— TASK BRIEF —
All lines before the one containing "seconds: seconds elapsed", plus that line itself, are to be printed exactly as they appear below.

○ ○ ○ ○ ○

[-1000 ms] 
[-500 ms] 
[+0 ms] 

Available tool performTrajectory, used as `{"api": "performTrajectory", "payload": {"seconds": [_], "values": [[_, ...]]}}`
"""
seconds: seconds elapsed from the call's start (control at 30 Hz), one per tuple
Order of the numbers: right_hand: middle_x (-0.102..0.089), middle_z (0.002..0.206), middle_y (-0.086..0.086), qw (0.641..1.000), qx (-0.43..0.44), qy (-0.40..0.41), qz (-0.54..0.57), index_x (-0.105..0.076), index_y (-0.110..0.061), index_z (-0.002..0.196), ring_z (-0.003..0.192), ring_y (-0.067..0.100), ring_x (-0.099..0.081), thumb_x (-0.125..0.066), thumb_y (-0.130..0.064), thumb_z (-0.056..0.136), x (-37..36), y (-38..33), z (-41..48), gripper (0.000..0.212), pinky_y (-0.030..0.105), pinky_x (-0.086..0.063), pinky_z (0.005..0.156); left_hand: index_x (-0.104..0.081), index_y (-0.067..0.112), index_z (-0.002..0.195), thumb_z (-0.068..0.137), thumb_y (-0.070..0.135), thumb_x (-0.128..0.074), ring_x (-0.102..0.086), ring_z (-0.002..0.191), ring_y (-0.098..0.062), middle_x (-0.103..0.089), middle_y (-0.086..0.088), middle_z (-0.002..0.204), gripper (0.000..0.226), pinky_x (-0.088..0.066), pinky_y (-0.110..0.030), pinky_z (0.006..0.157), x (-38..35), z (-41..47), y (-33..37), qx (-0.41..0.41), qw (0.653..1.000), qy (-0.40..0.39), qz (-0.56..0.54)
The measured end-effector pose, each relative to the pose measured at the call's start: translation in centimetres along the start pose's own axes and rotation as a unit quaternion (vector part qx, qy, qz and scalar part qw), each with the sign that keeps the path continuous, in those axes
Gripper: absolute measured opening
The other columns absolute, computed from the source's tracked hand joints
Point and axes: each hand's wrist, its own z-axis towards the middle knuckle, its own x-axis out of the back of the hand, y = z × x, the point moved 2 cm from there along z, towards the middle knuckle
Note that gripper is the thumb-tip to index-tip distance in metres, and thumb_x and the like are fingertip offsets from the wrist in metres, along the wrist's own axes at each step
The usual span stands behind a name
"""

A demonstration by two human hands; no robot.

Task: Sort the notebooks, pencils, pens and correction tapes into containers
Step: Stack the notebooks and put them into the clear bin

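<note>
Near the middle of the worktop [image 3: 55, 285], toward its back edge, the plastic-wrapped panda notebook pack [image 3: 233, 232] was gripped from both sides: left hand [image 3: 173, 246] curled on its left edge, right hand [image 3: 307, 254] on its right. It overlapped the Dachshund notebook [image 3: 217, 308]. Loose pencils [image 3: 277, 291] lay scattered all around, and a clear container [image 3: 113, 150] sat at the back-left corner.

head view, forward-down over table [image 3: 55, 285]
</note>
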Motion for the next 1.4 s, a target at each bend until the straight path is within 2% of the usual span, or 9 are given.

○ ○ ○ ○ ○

— EXERCISE RESULT —
[-1000 ms] 
[-500 ms] 
[+0 ms] 

Available tool performTrajectory, used as `{"api": "performTrajectory", "payload": {"seconds": [_], "values": [[_, ...]]}}`
"""
seconds: seconds elapsed from the call's start (control at 30 Hz), one per tuple

This exercise has been completed.